DIRECTIONS FOR THIS TASK:
Please transcribe the listing below in full and word for word, without its pictures.

┌────────

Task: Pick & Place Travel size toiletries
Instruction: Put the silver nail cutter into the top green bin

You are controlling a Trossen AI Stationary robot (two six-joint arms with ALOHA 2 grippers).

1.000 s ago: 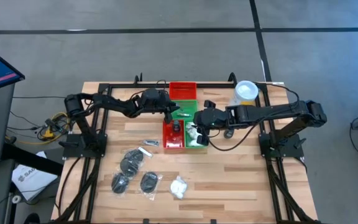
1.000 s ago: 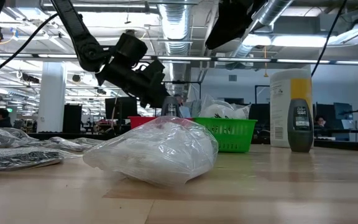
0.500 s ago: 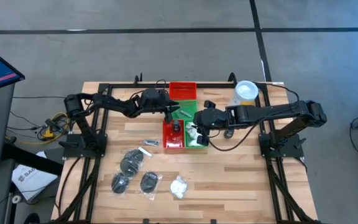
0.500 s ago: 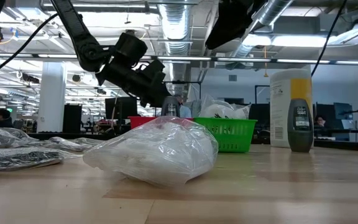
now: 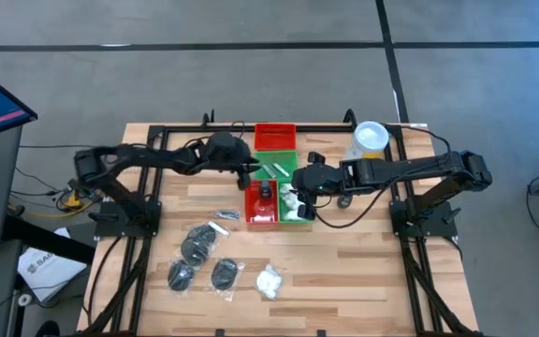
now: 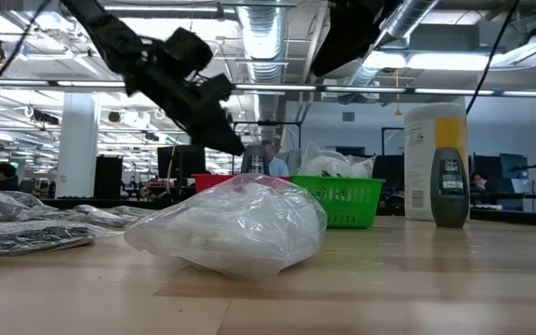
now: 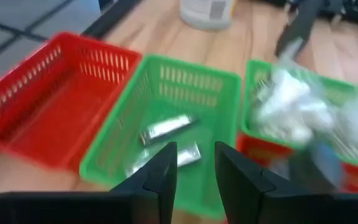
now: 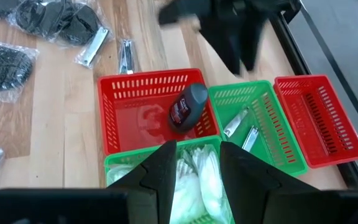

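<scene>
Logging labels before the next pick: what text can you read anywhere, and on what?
None is readable.
Yellow canister: label print too small.
Dark bottle in the red tray: red label, blurred.
Dark bottle beside the canister: label print too small.

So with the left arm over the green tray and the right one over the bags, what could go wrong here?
1. The left gripper and right gripper hang close together over the four trays; a careless move might make the arms collide.
2. White bags rise above the rim of the near green tray, so another dropped there may spill.
3. The packets on the table are clear, slippery-looking plastic that may slide out of a pinch.
</scene>
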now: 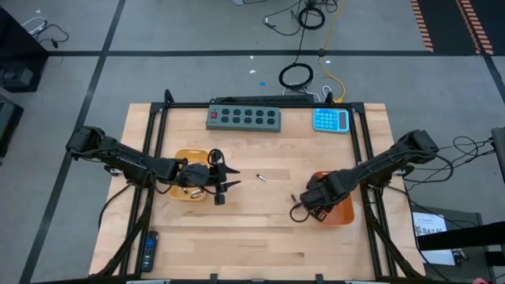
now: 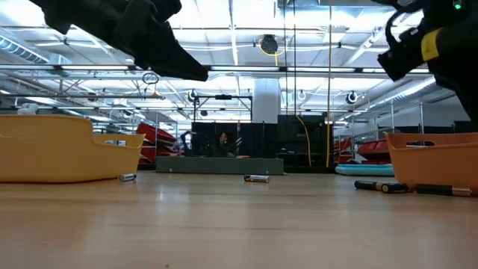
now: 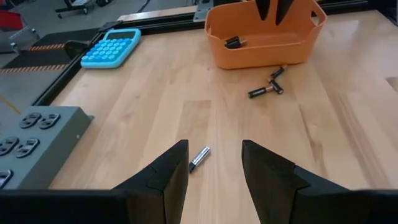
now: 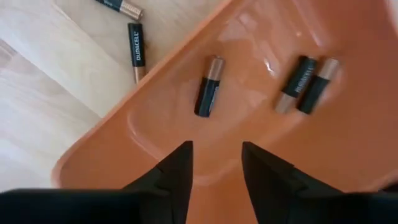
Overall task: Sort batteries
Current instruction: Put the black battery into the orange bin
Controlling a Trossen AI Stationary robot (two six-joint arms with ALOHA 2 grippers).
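Right jaws above battery (image 4: 208, 95) in tray (image 4: 348, 149)

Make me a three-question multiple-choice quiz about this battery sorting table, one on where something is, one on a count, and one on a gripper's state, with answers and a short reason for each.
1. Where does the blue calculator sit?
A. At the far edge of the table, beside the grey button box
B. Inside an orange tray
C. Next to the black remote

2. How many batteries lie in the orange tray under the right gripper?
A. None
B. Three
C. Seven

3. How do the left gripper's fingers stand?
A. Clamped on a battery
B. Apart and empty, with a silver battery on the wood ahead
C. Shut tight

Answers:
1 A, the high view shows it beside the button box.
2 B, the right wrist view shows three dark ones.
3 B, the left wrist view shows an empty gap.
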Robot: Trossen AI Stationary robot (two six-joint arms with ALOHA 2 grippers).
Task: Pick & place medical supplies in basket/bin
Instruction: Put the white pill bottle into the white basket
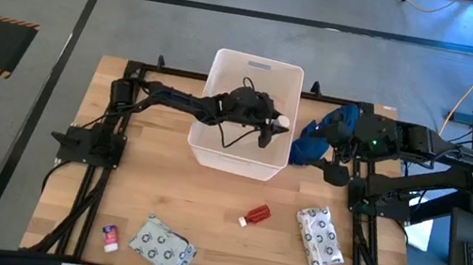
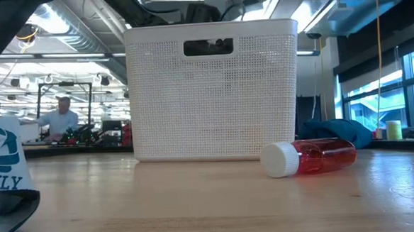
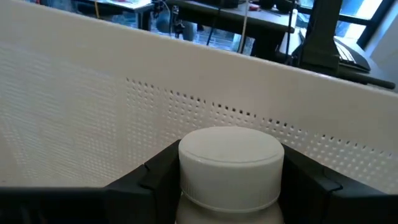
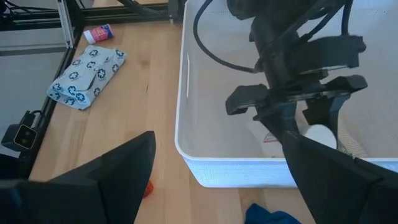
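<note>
The white bin [image 1: 209, 152] stands at the table's far middle. My left gripper [image 1: 273, 129] reaches into it from the left, shut on the white pill bottle [image 3: 230, 158], whose cap [image 1: 284, 119] shows past the fingers. My right gripper [image 4: 217, 186] hovers open just right of the bin, over the dark blue cloth [image 1: 315, 145]. On the near table lie a red vial [image 1: 255, 215] on its side, two dotted packets [image 1: 320, 237] [image 1: 162, 245] lying flat, and a small red and white tube [image 1: 110, 236]. My left gripper pinches the pill bottle between its two fingers [image 3: 155, 177], on the body just below the white cap [image 3: 230, 146]. The bottle lies along the fingers, cap end leading. It is held inside the bin, near its right wall; whether it touches the bin's floor I cannot tell.
The low view shows the bin's perforated near wall [image 2: 213, 94] with its handle slot, the red vial [image 2: 312, 157] before it and a packet [image 2: 4, 180] close at left. Black frame rails run along both table sides. Bare wood lies between bin and near items. A person stands far behind.
</note>
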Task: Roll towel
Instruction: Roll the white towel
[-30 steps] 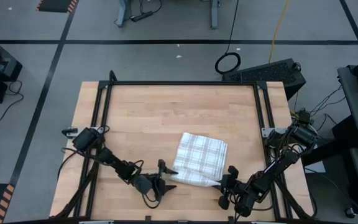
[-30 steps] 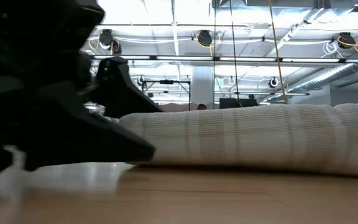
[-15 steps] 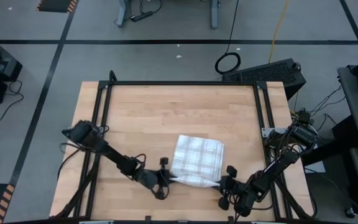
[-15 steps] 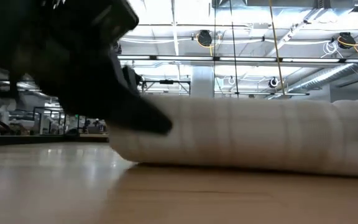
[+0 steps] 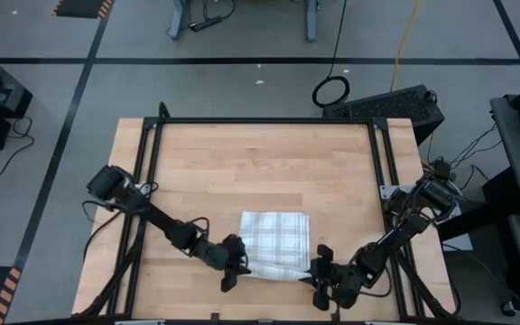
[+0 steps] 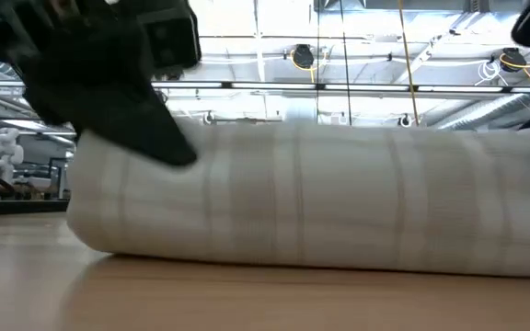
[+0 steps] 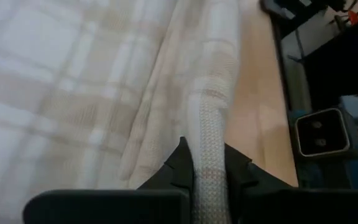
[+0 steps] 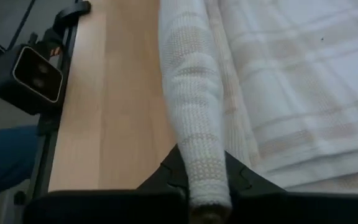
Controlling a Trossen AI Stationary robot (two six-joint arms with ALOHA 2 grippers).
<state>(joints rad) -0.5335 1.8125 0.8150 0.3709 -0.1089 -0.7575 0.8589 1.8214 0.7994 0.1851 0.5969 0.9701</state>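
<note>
Light wooden table inside a black frame. 1 towel lies on it near the front edge, its front edge rolled up.

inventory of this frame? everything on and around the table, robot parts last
towel: 1, white with grey plaid, near-middle of the table, near edge rolled up
table: 1, light wood with a black frame, centre
cable coil: 1, black, on the floor beyond the table
black case: 1, on the floor at the table's far right corner
left gripper: 1, dark, shut on the towel roll's left end
right gripper: 1, dark, shut on the roll's right end
</note>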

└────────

WRITTEN SOLUTION:
Task: Pick & Place Travel size toiletries
Instruction: Put the silver nail cutter into the top green bin

You are controlling a Trossen AI Stationary robot (two six-joint arms with ALOHA 2 grippers).

1.000 s ago: 
1.000 s ago: 
0.500 s ago: 
0.500 s ago: 
now: 
now: 
now: 
now: 

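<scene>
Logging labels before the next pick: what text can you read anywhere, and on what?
None is readable.
Yellow canister: label print too small.
Dark bottle in the red tray: red label, blurred.
Dark bottle beside the canister: label print too small.

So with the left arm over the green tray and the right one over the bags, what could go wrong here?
1. The left gripper and right gripper hang close together over the four trays; a careless move might make the arms collide.
2. White bags rise above the rim of the near green tray, so another dropped there may spill.
3. The packets on the table are clear, slippery-looking plastic that may slide out of a pinch.
</scene>
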now: 
now: 
now: 
now: 
Overall task: Sort batteries
Current instruction: Put the black battery into the orange bin
Controlling a Trossen AI Stationary robot (two six-joint arms with ALOHA 2 grippers).
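Right jaws above battery (image 4: 208, 95) in tray (image 4: 348, 149)

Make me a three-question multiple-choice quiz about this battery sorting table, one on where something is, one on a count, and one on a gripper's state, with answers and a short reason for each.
1. Where does the blue calculator sit?
A. At the far edge of the table, beside the grey button box
B. Inside an orange tray
C. Next to the black remote

2. How many batteries lie in the orange tray under the right gripper?
A. None
B. Three
C. Seven

3. How do the left gripper's fingers stand?
A. Clamped on a battery
B. Apart and empty, with a silver battery on the wood ahead
C. Shut tight

Answers:
1 A, the high view shows it beside the button box.
2 B, the right wrist view shows three dark ones.
3 B, the left wrist view shows an empty gap.
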Robot: Trossen AI Stationary robot (two six-joint arms with ALOHA 2 grippers).
Task: Pick & place medical supplies in basket/bin
Instruction: Put the white pill bottle into the white basket
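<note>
The white bin [image 1: 209, 152] stands at the table's far middle. My left gripper [image 1: 273, 129] reaches into it from the left, shut on the white pill bottle [image 3: 230, 158], whose cap [image 1: 284, 119] shows past the fingers. My right gripper [image 4: 217, 186] hovers open just right of the bin, over the dark blue cloth [image 1: 315, 145]. On the near table lie a red vial [image 1: 255, 215] on its side, two dotted packets [image 1: 320, 237] [image 1: 162, 245] lying flat, and a small red and white tube [image 1: 110, 236]. My left gripper pinches the pill bottle between its two fingers [image 3: 155, 177], on the body just below the white cap [image 3: 230, 146]. The bottle lies along the fingers, cap end leading. It is held inside the bin, near its right wall; whether it touches the bin's floor I cannot tell.
The low view shows the bin's perforated near wall [image 2: 213, 94] with its handle slot, the red vial [image 2: 312, 157] before it and a packet [image 2: 4, 180] close at left. Black frame rails run along both table sides. Bare wood lies between bin and near items. A person stands far behind.
</note>
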Task: Roll towel
Instruction: Roll the white towel
[-30 steps] 
[-30 steps] 
[-15 steps] 
[-15 steps] 
[+0 steps] 
[+0 steps] 
[+0 steps] 
[+0 steps] 
Controlling a Trossen AI Stationary robot (two six-joint arms with ALOHA 2 grippers).
<state>(joints rad) -0.5335 1.8125 0.8150 0.3709 -0.1089 -0.7575 0.8589 1.8214 0.7994 0.1851 0.5969 0.9701</state>
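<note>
Light wooden table inside a black frame. 1 towel lies on it near the front edge, its front edge rolled up.

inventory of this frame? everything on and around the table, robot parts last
towel: 1, white with grey plaid, near-middle of the table, near edge rolled up
table: 1, light wood with a black frame, centre
cable coil: 1, black, on the floor beyond the table
black case: 1, on the floor at the table's far right corner
left gripper: 1, dark, shut on the towel roll's left end
right gripper: 1, dark, shut on the roll's right end
</note>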

That brings the answer to completion.